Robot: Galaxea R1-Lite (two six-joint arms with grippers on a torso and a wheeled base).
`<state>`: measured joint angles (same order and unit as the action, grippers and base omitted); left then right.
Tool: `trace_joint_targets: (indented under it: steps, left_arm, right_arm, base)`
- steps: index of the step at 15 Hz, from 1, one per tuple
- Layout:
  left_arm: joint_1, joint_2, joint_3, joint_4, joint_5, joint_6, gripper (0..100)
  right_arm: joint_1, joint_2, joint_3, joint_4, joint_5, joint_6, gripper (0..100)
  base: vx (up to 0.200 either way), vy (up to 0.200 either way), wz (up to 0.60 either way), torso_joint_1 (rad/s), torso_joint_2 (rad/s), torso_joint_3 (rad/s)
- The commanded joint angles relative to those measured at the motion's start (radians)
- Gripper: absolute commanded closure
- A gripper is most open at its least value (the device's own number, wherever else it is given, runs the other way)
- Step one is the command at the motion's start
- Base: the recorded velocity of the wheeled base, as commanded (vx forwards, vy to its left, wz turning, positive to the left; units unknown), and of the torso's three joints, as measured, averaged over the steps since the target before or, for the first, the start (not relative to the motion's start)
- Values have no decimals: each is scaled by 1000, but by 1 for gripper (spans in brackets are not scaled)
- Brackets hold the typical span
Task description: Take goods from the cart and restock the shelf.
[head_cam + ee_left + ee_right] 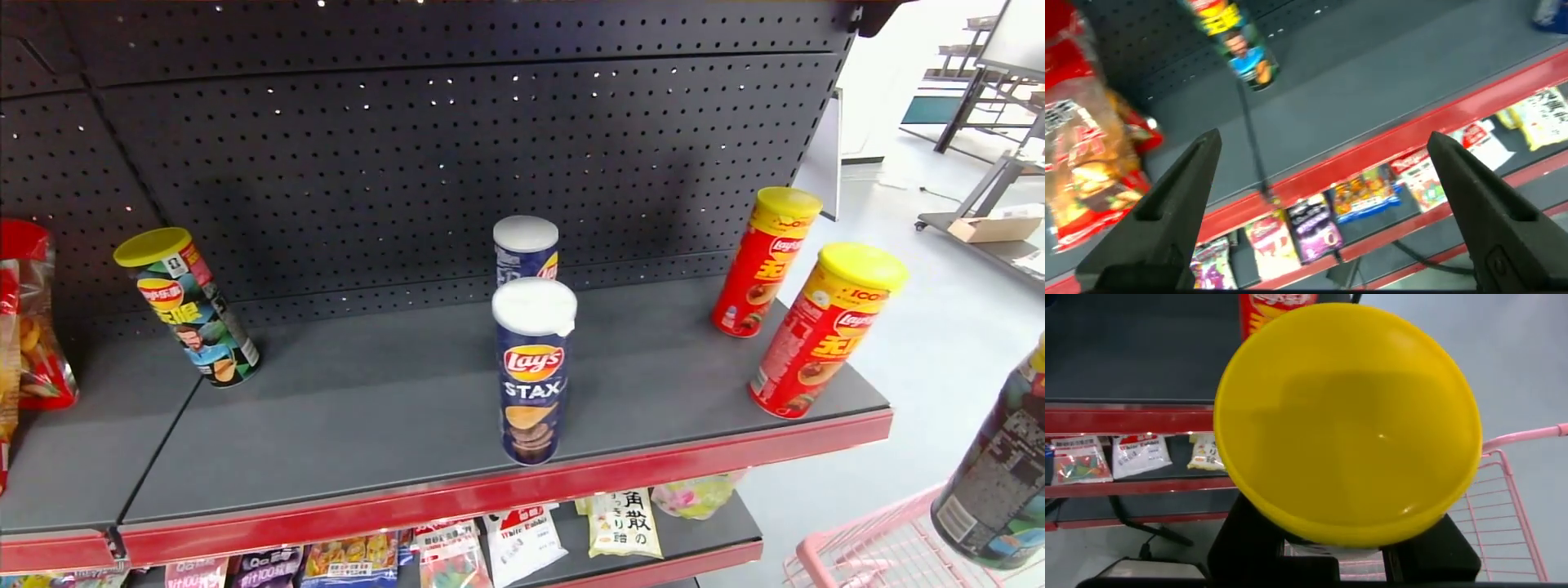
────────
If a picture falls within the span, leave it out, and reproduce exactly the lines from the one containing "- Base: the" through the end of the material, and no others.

=== Reply ===
- Base: the recorded velocity of the wheeled base, as commanded (vx forwards, vy to its left, wz turning, positive to the left; units unknown), and of the torso's three joints, as measured, averaged over the steps since the target before or, for the first, the start (not relative to the motion's start)
- Values have no decimals: each is scaled by 1000, but by 1 for gripper (spans in brackets are not scaled)
- Brackets hold the typical span
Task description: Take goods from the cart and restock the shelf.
[head_cam + ee_left + ee_right] 

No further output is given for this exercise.